Lot’s of love to everyone out there, especially my fellow cleansers.  We did it!

sign-off

  • http://motherslittlehelper.typepad.com Carole

    Congratulations! I did a ‘Master Search’ for blogs on Google and found your site. I’m on Day 1 of my cleanse, and I figure I’m much closer to the state you were in during your first cleanse… But guess what’s on my nightstand: The China Study! Maybe this cleanse will help me make the break from having an average American diet to doing what I intellectually know is the best thing for my body. Keep your fingers crossed for me! :)

  • http://bonzaiaphrodite.com Sayward

    @ Carole – Why thank you! And congratulations to *you*, for taking on such a challenge! That’s so funny that you’re also reading The China Study . . . I love serendipity. =)

    My fingers are all crossed for you. I’d love to hear how you’re doing along the way, if you feel like checking in. And if you have any questions or anything, don’t be shy! Cleansing can get tough and it definitely helps to have community/support.

    GOOD LUCK!

  • http://fivetwentythree.com Samantha

    This totally inspires me to do a cleanse this summer. I think I told you that we’re quitting the smoking sticks right after I COME VISIT YOU NEXT WEEK, and I want to do a fixer upper on my diet habits as well. I think a cleanse after the quit (and after the withdrawal) would be great for the old body machine.

  • Meghan

    Hello!

    I’m finally starting the cleanse tomorrow! Whee!

  • jennifer

    hi sayward,

    i realize you did your second cleanse almost a year ago, but i was hoping you would have some insight for me. i am on day 9 of my first ever cleanse, and for the first 6 days it was, other than being annoyed that i couldn’t eat food, really easy, and surprisingly so. day 7 and 8 i got really tired and achy, and now day 9 i feel “normal” again. i am following directions to a t, and although i have been mostly organic for about 2 years now, and went through a seim-raw phase for about a month prior to the cleanse, i was expecting this to be a much harder journey. i was especially looking forward to the emotional cleansing aspect of it, which so far, doesn’t really seem to be there (and boy do i need an emotional cleanse…). any ideas on why i may be having such an easy go of this?

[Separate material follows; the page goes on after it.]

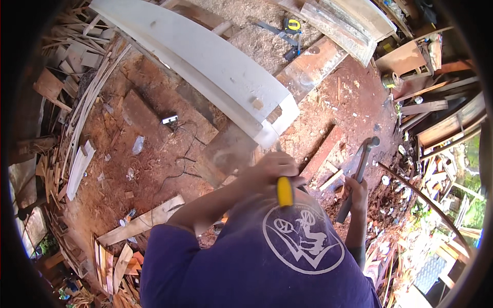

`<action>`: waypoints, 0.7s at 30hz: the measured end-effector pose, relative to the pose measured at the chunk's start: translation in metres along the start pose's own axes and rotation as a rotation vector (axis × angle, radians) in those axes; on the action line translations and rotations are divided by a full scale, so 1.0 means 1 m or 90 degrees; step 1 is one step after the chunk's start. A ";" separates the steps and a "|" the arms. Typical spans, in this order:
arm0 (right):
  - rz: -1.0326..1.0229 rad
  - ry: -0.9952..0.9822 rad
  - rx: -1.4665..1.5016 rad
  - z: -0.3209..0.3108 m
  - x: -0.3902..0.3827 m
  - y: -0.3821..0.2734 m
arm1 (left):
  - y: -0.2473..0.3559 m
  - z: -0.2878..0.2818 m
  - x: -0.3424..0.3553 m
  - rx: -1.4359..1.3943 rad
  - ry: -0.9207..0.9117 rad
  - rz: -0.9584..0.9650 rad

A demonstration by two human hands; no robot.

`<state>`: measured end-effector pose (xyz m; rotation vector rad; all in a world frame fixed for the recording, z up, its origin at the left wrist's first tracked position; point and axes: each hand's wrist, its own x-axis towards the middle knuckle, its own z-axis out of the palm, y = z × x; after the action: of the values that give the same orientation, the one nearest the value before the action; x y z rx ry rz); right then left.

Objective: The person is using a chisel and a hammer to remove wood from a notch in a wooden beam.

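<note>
My left hand point(275, 168) is closed around a chisel with a yellow handle point(284, 191). The handle's butt points back toward my body, and the blade runs toward the near end of a long pale timber point(215, 66). Whether the blade's tip touches the wood is hard to make out. Off to the right, my right hand point(358, 191) grips a hammer point(361, 167) by its dark handle. The hammer's head is up, away from the chisel. Small notches show at the timber's near end, beside my left hand.
A yellow tape measure point(292, 25) lies on sawdust beyond the timber. On the reddish dirt floor at left are a white power socket point(169, 119) with a dark cable and a loose board point(141, 220). Scrap-wood piles point(61, 66) line both sides. A thin curved rod point(426, 197) rises at right.
</note>
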<state>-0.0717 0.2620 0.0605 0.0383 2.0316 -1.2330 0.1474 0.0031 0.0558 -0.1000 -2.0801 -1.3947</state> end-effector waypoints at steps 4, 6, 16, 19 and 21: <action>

  • http://bonzaiaphrodite.com Sayward

    @ jennifer – Hey lady, I know your cleanse is over by now and I apologize for the tardy response. I’m not sure what could be the reason you had such an easy go of it, other than the obvious (you being healthy already, yay!). But I know you said you were hoping to have some emotional stuff come up, and I can see how it would be disappointing if it didn’t.

    It did occur to me that most of my ‘stuff’ that came up was when I was interacting with others. When I had my solo days I was usually incredibly happy. But it was when I was dealing with people, that my emotional baggage reared it’s head. So I wonder, did you maybe keep to yourself too much during this cleanse? I think we sometimes need to expose ourselves to triggers, so maybe you didn’t do that?

    Just a thought. I hope the cleanse was rewarding, though!